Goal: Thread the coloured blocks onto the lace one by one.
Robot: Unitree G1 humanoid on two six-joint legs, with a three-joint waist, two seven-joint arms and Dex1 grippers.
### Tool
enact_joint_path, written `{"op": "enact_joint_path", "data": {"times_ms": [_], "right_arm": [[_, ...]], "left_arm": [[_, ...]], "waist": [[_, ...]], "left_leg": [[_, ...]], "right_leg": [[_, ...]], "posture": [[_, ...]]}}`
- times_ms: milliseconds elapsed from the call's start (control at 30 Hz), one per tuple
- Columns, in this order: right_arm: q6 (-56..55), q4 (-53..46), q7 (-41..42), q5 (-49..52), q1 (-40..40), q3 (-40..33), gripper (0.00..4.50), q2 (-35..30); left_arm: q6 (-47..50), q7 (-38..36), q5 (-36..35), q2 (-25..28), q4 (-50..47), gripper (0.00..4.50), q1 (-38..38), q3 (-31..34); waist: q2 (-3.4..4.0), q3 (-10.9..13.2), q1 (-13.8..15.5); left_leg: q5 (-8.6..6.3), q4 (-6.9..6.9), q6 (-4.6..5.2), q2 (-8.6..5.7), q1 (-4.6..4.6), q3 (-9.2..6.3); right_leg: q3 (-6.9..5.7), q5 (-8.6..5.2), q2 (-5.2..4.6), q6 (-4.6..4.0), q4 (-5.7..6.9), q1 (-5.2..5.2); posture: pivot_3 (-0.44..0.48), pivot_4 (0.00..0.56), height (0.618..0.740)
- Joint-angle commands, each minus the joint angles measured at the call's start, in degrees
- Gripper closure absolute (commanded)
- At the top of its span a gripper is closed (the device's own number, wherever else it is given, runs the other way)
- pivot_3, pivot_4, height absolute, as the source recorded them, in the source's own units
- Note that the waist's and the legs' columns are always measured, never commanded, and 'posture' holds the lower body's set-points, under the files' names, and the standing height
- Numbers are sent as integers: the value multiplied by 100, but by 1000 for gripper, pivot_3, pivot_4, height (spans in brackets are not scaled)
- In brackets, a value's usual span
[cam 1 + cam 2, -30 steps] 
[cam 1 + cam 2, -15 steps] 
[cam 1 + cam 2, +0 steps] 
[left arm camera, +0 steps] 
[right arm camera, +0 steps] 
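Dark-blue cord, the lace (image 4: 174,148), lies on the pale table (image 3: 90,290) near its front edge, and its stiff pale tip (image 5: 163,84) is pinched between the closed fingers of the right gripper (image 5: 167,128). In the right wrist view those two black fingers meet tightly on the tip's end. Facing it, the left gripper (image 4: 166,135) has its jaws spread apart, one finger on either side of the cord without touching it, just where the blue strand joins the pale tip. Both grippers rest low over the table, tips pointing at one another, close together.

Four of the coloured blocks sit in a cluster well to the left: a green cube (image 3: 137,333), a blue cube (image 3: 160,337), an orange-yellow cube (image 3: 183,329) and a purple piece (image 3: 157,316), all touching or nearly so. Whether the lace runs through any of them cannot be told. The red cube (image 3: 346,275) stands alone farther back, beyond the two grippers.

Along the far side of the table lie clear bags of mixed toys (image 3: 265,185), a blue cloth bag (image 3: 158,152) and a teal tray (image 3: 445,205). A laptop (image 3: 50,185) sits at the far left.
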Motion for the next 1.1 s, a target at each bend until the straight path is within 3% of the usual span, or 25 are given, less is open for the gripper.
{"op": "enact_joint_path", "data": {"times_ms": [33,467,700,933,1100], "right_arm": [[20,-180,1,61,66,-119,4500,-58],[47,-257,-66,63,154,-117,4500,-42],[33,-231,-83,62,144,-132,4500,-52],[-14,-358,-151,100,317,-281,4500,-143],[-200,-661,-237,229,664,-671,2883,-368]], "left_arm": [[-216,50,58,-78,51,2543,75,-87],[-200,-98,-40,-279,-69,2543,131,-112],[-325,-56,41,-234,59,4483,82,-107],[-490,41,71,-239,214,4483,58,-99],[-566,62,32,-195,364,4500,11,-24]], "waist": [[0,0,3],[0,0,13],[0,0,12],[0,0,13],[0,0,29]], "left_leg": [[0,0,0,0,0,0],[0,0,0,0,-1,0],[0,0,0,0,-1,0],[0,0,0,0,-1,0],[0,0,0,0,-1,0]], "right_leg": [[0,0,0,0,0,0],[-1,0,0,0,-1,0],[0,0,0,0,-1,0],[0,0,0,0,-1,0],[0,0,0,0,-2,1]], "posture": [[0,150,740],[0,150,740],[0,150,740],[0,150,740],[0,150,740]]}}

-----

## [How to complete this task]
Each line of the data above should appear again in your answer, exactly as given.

## [Written solution]
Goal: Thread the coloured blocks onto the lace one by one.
Robot: Unitree G1 humanoid on two six-joint legs, with a three-joint waist, two seven-joint arms and Dex1 grippers.
### Tool
enact_joint_path, written `{"op": "enact_joint_path", "data": {"times_ms": [_], "right_arm": [[_, ...]], "left_arm": [[_, ...]], "waist": [[_, ...]], "left_leg": [[_, ...]], "right_leg": [[_, ...]], "posture": [[_, ...]]}}`
- times_ms: milliseconds elapsed from the call's start (control at 30 Hz), one per tuple
- Columns, in this order: right_arm: q6 (-56..55), q4 (-53..46), q7 (-41..42), q5 (-49..52), q1 (-40..40), q3 (-40..33), gripper (0.00..4.50), q2 (-35..30); left_arm: q6 (-47..50), q7 (-38..36), q5 (-36..35), q2 (-25..28), q4 (-50..47), gripper (0.00..4.50), q1 (-38..38), q3 (-31..34); waist: q2 (-3.4..4.0), q3 (-10.9..13.2), q1 (-13.8..15.5); left_leg: q5 (-8.6..6.3), q4 (-6.9..6.9), q6 (-4.6..5.2), q2 (-8.6..5.7), q1 (-4.6..4.6), q3 (-9.2..6.3); right_leg: q3 (-6.9..5.7), q5 (-8.6..5.2), q2 (-5.2..4.6), q6 (-4.6..4.0), q4 (-5.7..6.9), q1 (-5.2..5.2); posture: pivot_3 (-0.44..0.48), pivot_4 (0.00..0.56), height (0.618..0.740)
- Joint-angle commands, each minus the joint angles measured at the call's start, in degrees
- Gripper closure absolute (commanded)
- At the top of its span a gripper is closed (the device's own number, wherever else it is given, runs the other way)
- pivot_3, pivot_4, height absolute, as the source recorded them, in the source's own units
- Note that the waist's and the legs' columns are always measured, never commanded, and 'posture' holds the lower body's set-points, under the files' names, and the standing height
- Numbers are sent as integers: the value multiplied by 100, but by 1000 for gripper, pivot_3, pivot_4, height (spans in brackets are not scaled)
- In brackets, a value's usual span
[cam 1 + cam 2, -30 steps] 
[cam 1 + cam 2, -15 steps] 
[cam 1 + cam 2, +0 steps] 
[left arm camera, +0 steps] 
[right arm camera, +0 steps] 
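Dark-blue cord, the lace (image 4: 174,148), lies on the pale table (image 3: 90,290) near its front edge, and its stiff pale tip (image 5: 163,84) is pinched between the closed fingers of the right gripper (image 5: 167,128). In the right wrist view those two black fingers meet tightly on the tip's end. Facing it, the left gripper (image 4: 166,135) has its jaws spread apart, one finger on either side of the cord without touching it, just where the blue strand joins the pale tip. Both grippers rest low over the table, tips pointing at one another, close together.

Four of the coloured blocks sit in a cluster well to the left: a green cube (image 3: 137,333), a blue cube (image 3: 160,337), an orange-yellow cube (image 3: 183,329) and a purple piece (image 3: 157,316), all touching or nearly so. Whether the lace runs through any of them cannot be told. The red cube (image 3: 346,275) stands alone farther back, beyond the two grippers.

Along the far side of the table lie clear bags of mixed toys (image 3: 265,185), a blue cloth bag (image 3: 158,152) and a teal tray (image 3: 445,205). A laptop (image 3: 50,185) sits at the far left.
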Motion for the next 1.1 s, a target at each bend until the straight path is within 3% of the usual span, or 25 are given, less is open for the gripper.
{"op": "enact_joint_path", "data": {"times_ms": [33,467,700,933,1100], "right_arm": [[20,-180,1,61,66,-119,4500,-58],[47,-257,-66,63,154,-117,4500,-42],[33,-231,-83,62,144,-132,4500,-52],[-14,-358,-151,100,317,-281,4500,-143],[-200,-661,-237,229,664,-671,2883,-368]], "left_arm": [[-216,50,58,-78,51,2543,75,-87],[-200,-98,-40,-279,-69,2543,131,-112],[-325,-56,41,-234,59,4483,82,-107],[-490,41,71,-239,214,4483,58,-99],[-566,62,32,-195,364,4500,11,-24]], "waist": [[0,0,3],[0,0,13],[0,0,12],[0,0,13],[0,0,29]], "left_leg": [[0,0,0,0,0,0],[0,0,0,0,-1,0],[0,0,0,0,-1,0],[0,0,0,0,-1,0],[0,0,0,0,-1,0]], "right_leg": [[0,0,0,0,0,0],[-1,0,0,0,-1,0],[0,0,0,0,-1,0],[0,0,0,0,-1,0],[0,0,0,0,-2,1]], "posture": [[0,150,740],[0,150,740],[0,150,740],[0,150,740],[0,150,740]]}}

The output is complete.